Now I look in the mirror as we pass by and I whisper my insecurities to Sheila because I realize she knows me better than I know myself. She leads me gently to try the new Nars foundation which will even out my skin tone, as long as I use the Benefit eye corrector for the dark circles that plague my bloodline. Sheila, I say as if we shared a plate of fries at lunch and as if she had spoken at my non-existent wedding, what are we going to do about my dry skin? My blackheads and huge pores? I begin to worry because the mirror has shown me that I do not hide these things as well as I had thought.
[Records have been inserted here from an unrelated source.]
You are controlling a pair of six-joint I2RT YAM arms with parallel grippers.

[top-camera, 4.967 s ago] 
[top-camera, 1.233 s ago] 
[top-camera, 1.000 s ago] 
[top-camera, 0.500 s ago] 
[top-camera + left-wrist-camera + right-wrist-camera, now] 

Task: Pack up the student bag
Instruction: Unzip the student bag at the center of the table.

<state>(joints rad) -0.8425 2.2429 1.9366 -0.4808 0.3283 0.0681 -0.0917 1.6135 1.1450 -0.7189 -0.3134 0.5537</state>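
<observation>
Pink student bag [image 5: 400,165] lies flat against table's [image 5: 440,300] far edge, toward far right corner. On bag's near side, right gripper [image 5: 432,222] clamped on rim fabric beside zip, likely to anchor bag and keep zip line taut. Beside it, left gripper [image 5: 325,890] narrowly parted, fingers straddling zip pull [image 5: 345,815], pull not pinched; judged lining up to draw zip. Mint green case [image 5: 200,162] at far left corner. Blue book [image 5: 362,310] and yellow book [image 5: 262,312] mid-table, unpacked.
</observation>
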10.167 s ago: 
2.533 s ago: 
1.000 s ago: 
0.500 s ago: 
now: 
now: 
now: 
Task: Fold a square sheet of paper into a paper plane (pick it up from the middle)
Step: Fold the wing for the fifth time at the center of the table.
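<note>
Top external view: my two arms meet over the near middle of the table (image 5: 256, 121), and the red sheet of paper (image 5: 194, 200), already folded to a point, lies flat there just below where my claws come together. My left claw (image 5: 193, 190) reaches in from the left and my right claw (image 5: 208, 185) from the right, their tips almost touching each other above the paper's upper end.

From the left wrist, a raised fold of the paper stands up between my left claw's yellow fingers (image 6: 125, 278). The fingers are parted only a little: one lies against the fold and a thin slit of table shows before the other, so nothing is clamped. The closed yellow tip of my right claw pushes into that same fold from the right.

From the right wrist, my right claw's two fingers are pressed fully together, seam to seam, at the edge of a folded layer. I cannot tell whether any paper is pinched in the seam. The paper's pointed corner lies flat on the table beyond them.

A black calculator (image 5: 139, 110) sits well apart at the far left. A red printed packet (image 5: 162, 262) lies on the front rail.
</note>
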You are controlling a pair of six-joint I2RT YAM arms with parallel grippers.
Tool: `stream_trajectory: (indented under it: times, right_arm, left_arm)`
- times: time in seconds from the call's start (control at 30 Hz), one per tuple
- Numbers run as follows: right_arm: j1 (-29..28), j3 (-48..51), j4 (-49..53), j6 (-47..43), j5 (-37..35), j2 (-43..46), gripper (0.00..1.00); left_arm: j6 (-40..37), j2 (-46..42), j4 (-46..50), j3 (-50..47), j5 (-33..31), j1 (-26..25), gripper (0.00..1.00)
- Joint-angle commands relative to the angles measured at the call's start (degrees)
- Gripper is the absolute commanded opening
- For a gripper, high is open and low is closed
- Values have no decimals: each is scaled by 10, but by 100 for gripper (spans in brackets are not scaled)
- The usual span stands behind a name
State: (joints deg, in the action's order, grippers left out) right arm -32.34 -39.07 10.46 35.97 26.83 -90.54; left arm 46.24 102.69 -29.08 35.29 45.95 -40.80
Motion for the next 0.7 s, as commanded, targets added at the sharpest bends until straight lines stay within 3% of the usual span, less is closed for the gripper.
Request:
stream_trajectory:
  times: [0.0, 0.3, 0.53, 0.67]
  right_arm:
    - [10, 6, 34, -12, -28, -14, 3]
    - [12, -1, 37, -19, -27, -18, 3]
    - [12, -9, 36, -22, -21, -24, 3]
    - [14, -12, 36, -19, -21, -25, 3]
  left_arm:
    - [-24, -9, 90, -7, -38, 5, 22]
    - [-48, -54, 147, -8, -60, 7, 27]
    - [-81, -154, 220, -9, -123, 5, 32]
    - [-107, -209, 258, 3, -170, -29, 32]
Sheila soothes me by handing me various charcoal-based products and a moisturizer that makes me skin feel like it has drunken twelve bottles of the purest mountain water. Next we are picking out an eyeliner that won’t budge after I apply it, and then some anti-aging serum because like Sheila says, it doesn’t hurt to be on the safe side.
Sheila drops me off at the register and I go in for a hug, but she’s off making a new best friend whose wedding she will speak at and whose fries she will share. I sigh. I feel cold. A new lady rings me up at the register. I owe $198, and I dutifully hand over my Sephora card and insert my credit card into the chip reader. I take my things, and as I pass by the mirror, I look at my reflection and tell myself that next time I will look different in this mirror.
 Only SOME of the workers. I love some of you, but not the one who said that the Nars Deepthroat blush was my color – it wasn’t.
 If I am in an unfamiliar store this may go on for approximately three minutes.
 I bought foundation two weeks ago, but not this foundation, I tell myself.
 I don’t wear eyeliner.
 I won’t.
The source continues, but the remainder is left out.